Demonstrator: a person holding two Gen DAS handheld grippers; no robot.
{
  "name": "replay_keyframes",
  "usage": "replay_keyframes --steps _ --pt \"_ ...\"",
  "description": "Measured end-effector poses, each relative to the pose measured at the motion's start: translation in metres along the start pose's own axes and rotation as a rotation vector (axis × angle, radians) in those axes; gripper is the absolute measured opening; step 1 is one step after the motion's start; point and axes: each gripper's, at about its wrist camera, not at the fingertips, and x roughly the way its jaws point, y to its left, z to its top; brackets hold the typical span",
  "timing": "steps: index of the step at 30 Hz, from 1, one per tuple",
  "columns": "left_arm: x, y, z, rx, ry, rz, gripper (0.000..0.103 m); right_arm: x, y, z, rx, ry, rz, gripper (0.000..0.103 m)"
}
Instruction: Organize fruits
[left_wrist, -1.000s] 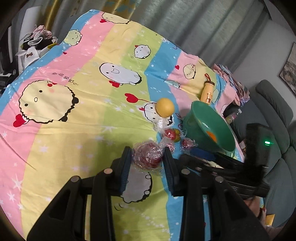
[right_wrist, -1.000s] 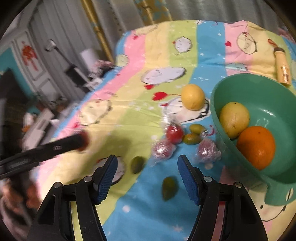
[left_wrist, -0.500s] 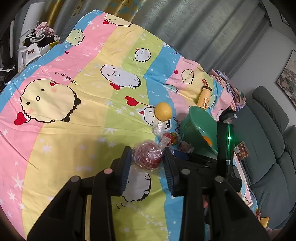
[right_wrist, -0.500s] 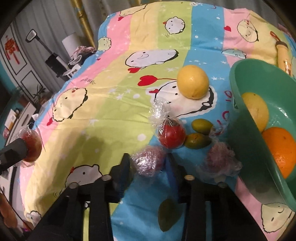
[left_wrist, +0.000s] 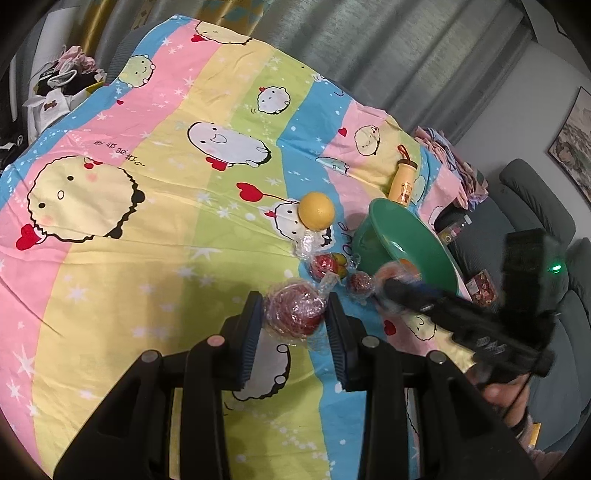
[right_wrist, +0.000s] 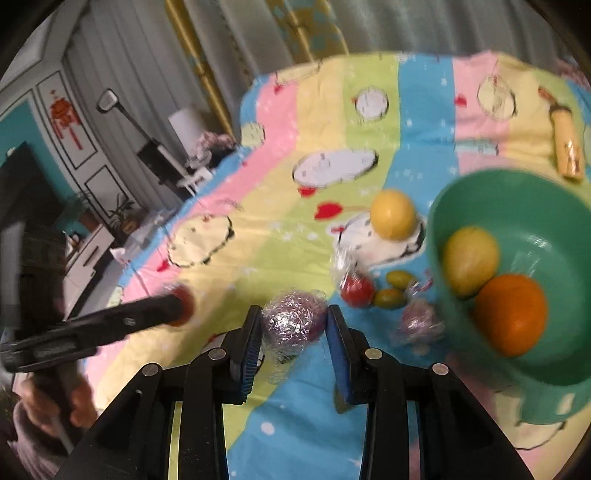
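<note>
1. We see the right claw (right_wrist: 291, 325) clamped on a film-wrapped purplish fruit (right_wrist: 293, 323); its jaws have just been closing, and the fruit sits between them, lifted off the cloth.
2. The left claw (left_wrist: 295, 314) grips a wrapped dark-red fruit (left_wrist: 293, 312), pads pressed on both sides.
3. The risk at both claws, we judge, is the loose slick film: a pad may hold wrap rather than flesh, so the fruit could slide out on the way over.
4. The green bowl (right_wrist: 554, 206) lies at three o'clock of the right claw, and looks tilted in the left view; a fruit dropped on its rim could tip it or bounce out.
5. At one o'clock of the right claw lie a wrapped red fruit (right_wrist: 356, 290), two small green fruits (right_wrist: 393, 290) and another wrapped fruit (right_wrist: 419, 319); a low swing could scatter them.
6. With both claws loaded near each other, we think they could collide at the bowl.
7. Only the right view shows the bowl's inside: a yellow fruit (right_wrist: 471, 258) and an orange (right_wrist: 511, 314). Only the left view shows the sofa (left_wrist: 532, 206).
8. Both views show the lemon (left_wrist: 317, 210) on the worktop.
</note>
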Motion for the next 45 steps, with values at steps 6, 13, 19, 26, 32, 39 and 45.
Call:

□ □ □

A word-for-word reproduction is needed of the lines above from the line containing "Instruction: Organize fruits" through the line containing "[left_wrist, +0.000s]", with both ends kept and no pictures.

Instruction: Organize fruits
[left_wrist, -1.000s] 
[right_wrist, -1.000s] 
[left_wrist, -0.500s] 
[right_wrist, -0.500s] 
[left_wrist, +0.000s] 

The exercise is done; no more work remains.